Eating Russian Food by Savvy Mom Ruth Paget


Eating Russian Food by Savvy Mom Ruth Paget



Before I moved to Monterey County twenty years ago, I read about the history of the area and learned that explorers had come to the area from nations as diverse as France, Spain, England, and Russia to establish whaling trading posts. 

There are still entire Russian settlements in California and Alaska in the United States.  We even have a darling Russian Orthodox Church in Seaside, California.  There is an old whaling station that you can visit outside Carmel, California in Point Lobos State Park, too.

With this historical background in mind, I immediately wanted to try the food at the Pagrovia Café in Pacific Grove, California that advertised Russian and Italian specialties when I was on my way to pick up Florence at her charter Waldorf School in PG.

I called up my editor at the Monterey County Weekly (Circulation: 200,000) and said, “There’s a Russian restaurant in PG.  We need to see what they eat.”

I got the assignment and off I went to write the following article:

A là Russe

As soon as I heard that the Pagrovia Café served Russian food, I took out an atlas to locate the Russian region of Pagrovia to see what influences it might have on the meals served in this new restaurant.

Luckily, before I started doing online searches to find this mysterious region, my Pagrovian friend told me that “Pagrovia” is PG-speak for Pacific Grove.

With that issue out of the way, I invited another friend to sample a Russian dinner.  When we walked into the restaurant, we liked seeing a samovar at the door.  Paintings of icons and St.

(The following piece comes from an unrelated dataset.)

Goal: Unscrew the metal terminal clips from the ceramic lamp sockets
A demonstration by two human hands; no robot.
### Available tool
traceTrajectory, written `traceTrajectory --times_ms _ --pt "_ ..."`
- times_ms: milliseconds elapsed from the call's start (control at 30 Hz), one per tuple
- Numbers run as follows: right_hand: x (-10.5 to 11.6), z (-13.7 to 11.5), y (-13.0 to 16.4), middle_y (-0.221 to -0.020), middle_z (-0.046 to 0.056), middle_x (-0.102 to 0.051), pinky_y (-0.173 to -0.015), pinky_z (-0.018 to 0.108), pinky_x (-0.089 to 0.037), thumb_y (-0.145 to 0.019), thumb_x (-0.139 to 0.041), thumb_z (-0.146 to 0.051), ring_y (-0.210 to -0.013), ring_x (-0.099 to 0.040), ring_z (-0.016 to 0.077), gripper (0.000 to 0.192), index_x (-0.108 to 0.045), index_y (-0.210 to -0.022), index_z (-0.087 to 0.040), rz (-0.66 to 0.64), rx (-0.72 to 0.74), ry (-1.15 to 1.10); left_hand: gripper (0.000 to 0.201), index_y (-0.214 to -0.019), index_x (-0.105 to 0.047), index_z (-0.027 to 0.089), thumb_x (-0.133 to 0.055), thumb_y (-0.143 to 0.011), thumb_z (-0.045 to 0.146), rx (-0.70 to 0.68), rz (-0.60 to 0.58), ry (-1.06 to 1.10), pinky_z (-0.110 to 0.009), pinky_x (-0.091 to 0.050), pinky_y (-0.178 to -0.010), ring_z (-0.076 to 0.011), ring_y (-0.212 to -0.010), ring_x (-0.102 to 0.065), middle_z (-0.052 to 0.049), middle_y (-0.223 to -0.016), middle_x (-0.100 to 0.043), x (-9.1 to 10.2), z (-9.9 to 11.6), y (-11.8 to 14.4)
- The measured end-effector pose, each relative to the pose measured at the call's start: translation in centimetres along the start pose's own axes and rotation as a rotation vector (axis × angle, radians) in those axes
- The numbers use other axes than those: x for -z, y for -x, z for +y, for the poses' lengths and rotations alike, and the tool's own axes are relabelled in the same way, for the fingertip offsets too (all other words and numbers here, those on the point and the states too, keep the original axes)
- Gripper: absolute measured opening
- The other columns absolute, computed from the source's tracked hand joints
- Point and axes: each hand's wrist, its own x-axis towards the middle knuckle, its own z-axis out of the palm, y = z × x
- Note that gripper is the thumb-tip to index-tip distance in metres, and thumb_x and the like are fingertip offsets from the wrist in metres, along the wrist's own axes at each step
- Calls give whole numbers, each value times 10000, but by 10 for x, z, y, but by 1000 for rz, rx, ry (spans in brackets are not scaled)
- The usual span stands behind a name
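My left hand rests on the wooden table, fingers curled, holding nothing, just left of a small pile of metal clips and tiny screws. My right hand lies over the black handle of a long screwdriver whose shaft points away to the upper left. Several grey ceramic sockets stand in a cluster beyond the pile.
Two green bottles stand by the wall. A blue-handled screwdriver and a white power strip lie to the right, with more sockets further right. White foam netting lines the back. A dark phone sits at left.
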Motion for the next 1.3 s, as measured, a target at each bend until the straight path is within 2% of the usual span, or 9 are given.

Petersburg canals by the Italian-American chef lined the walls.  White linen tablecloths and fresh flowers awaited us at our table.

I suspect that co-owner Valentina Rapisarda, a native of St. Petersburg, had a hand in the decorating.  I could easily imagine the early 20th century Russian poet Anna Akhmatova alchemizing her unrequited loves into poems in this former diner.

But it is not all about Russia at Pagrovia: the oversize menus offering a choice of Russian and Italian foods reflect both owners’ cooking styles – Russian and Italian.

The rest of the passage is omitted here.